Ropin wrote:Sure, you can say the 'just hide it.' I can tell you, though...it will wear a person down, having to hide and lie like that.
Ropin,
believe me, I do understand. I experience a similar exhaustion with my family back in California when I find myself playing down my conservatism and my Christian faith just in order to get along when I'm surrounded by people whom I otherwise love, but who are for the most part hostile to the principles of my faith and the principles of my politics.
It
does wear a person down. I think I speak for many when I say that the big issue isn't whether or not we can get along with others who are different from us - and that includes within the context of military service - whether "different" means race, or sexual orientation, or politics, or whatever. The real issue is having our noses rubbed in the expression of that difference, whatever form "different" takes.
For example, over the weekend, gubernatorial candidate Bill White marched in a gay pride parade. Now, I confess that I am not familiar with gay pride parades, Texas style, but I have seen plenty of what passes for gay pride parades in California. It is one thing to say "this is who I am;
deal with it." It is quite another thing to ask "how does my naked butt look in these chaps?" It's not the "gayness" that is so offensive, it is the unseemly behavior of a significant number of people who show up for these events. Contrast, if we want to use the black civil rights movement of the 1960s as a metaphor, the way in which Martin Luther King led that movement, and the behavior he expected from its leadership and its followers, and the way in which Bobby Seale and Huey P. Newton led the Black Panther Party, and the behavior of their leadership and followers - which was essentially separatist and predatory.
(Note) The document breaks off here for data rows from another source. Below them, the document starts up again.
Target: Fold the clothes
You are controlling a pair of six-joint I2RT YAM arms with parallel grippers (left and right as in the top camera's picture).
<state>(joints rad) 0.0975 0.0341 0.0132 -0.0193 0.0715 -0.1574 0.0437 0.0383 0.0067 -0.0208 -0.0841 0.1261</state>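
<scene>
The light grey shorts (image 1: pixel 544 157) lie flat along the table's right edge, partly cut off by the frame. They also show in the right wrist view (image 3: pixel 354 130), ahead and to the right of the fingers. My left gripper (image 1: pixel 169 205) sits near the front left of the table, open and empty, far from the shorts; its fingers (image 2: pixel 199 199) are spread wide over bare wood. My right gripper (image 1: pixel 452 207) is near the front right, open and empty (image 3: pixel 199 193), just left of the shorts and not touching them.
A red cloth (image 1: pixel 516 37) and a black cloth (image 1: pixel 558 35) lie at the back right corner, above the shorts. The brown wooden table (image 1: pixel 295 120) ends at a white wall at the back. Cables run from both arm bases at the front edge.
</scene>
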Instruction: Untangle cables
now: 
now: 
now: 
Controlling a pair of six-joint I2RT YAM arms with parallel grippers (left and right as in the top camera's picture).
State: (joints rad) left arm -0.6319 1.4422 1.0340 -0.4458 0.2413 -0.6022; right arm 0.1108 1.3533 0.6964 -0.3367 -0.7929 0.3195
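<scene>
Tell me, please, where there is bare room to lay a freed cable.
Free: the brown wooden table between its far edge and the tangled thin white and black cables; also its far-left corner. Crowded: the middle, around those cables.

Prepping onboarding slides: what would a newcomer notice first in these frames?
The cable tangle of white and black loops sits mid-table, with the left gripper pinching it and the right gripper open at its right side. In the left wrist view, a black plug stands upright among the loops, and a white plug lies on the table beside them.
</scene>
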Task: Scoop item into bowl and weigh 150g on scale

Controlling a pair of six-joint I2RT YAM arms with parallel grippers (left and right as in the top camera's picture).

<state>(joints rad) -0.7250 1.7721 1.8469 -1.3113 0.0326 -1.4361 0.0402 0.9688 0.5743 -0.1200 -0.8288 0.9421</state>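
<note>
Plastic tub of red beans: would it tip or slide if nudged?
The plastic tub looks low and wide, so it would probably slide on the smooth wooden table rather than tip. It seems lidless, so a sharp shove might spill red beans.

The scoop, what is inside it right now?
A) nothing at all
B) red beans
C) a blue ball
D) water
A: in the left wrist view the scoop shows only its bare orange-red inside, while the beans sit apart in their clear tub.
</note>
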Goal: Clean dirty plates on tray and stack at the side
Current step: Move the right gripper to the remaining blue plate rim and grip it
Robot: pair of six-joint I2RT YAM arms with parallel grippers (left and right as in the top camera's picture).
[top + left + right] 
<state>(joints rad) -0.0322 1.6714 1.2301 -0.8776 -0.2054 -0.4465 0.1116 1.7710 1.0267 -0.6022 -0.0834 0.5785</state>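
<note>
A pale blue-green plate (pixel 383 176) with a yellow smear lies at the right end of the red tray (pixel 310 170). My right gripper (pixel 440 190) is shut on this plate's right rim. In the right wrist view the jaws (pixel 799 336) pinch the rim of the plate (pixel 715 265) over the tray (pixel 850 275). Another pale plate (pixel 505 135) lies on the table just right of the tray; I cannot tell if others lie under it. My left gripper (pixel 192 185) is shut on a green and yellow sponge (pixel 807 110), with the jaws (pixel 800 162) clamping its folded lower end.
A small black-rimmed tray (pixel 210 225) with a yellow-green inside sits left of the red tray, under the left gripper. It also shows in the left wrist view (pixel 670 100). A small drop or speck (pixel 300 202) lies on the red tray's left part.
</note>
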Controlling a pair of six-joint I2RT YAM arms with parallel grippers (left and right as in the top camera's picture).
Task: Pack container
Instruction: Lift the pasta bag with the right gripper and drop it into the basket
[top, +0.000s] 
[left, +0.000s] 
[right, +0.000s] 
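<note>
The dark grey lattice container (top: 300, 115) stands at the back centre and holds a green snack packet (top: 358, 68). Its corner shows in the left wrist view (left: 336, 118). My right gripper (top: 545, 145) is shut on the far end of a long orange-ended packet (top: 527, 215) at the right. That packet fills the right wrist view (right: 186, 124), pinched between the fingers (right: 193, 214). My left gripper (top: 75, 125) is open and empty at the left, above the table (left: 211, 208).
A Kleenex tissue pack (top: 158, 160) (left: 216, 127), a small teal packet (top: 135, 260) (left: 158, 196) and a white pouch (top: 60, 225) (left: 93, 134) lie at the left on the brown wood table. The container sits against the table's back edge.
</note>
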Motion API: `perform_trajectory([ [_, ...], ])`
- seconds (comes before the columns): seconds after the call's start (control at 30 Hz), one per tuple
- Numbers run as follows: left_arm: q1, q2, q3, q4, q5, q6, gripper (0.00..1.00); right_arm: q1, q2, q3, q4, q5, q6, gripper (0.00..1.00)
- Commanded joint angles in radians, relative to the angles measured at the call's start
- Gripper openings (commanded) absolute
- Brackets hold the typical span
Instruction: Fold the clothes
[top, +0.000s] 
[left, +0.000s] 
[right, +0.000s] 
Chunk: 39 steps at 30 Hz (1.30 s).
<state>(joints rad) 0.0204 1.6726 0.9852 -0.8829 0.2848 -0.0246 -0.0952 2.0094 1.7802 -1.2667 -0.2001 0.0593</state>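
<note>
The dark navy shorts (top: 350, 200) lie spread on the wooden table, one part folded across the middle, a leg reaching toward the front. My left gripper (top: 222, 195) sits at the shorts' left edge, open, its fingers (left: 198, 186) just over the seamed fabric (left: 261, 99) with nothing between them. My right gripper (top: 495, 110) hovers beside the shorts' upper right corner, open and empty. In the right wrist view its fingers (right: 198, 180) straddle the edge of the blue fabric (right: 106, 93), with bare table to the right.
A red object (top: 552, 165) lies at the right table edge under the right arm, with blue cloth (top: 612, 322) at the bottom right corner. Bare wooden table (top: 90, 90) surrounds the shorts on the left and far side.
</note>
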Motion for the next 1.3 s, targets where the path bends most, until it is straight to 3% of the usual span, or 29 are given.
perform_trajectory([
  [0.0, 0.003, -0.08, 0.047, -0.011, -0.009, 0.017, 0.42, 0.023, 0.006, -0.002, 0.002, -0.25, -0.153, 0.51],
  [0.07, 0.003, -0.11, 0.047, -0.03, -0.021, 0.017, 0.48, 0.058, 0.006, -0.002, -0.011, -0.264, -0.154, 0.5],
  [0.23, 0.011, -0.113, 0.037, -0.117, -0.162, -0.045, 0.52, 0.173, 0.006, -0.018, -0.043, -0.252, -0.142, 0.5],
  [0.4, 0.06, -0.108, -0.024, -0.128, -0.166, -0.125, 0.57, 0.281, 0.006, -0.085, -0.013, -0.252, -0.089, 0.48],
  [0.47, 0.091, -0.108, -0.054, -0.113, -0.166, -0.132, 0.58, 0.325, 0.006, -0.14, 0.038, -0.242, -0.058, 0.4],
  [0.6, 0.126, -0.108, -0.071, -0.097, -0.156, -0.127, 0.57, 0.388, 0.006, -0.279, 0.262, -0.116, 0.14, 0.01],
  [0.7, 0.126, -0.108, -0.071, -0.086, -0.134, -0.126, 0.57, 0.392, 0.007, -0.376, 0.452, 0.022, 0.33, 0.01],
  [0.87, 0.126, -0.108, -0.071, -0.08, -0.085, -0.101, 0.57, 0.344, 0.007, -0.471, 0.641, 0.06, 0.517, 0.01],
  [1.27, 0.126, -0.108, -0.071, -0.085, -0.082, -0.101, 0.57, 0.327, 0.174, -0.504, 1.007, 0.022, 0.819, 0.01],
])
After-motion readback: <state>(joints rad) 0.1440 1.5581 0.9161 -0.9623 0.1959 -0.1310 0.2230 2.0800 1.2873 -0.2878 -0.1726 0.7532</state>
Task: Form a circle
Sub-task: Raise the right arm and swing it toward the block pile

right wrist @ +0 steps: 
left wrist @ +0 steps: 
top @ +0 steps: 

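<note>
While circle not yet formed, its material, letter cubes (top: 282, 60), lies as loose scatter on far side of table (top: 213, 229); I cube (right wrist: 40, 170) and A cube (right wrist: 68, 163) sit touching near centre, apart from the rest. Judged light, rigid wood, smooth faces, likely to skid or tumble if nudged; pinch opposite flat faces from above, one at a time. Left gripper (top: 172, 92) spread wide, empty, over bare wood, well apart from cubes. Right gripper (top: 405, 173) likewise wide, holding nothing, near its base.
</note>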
On the one hand, you had a group that advocated unbending principle tempered by rectitude in personal behavior, and on the other hand, you had a militant group that advocated unbending principle and encouraged any behavior to achieve it - including armed robbery, drug dealing, bombing, and murder. Which group is judged more harshly by history today? Which group was the most effective at achieving its aims? I submit that it was Martin Luther King that history judges favorably, and Bobby Seale and Huey P. Newton that have been relegated to history's dustbin.
Four years ago, Nancy Pelosi marched in a gay pride parade in San Francisco, right in the front row. Right next to her, marching together with her, was the head of NAMBLA - the North American Man Boy Love Association. To millions of Americans, by marching alongside this man who represents a significant threat to their children's physical safety, she was endorsing what he stands for. Well, I can't help what Nancy Pelosi does. She's an idiotic harridan, and everyone in her own party outside of the district that keeps reelecting her knows it. But, ask yourself the following 2 questions: 1) "What damage did Nancy Pelosi do to the cause of gaining general acceptance of homosexuals by the general population by marching alongside an advocate for sexual predation agains minors;" and 2) "What damage did the organizers of that particular gay pride parade do to the cause of acceptance by allowing the head of an organization that advocates sexual predation agains minors to march at the head of its parade?" For extra credit, answer this one: "Can't the guy in the chaps at least have the decency to wear a pair of boxers or whitey-tighties under those chaps, or does he
have no decency?"
Those are very valid questions, and they speak to the issue of rubbing the noses of everyone who does not belong to the aggrieved minority in behavior that is guaranteed to work
against acceptance instead of in favor of it. Militancy in social politics will
never succeed because it offends the sensibilities of the majority. MLK, on the other hand, was successful (even though it cost him his life) because he spoke to issues of justice, fair play, equal rights, and common human decency. I believe that gay friends who have met me in person or who have known me for any length of time - and in at least a couple of cases who have been in Bible study with me - understand that I do not sit in judgement of them. My pastor says, and I internalize this and own it, that we are all just messed up people trying to move forward. So, for whatever my advice is worth, my counsel to gay activists would be to abandon overt behavior which is offensive; do
not sanction or tolerate it in others such as NAMBLA and do not make common cause with them; and keep the policy discussion focused on justice, fair play, equal rights, and common human decency.
Does what I wrote make sense to you?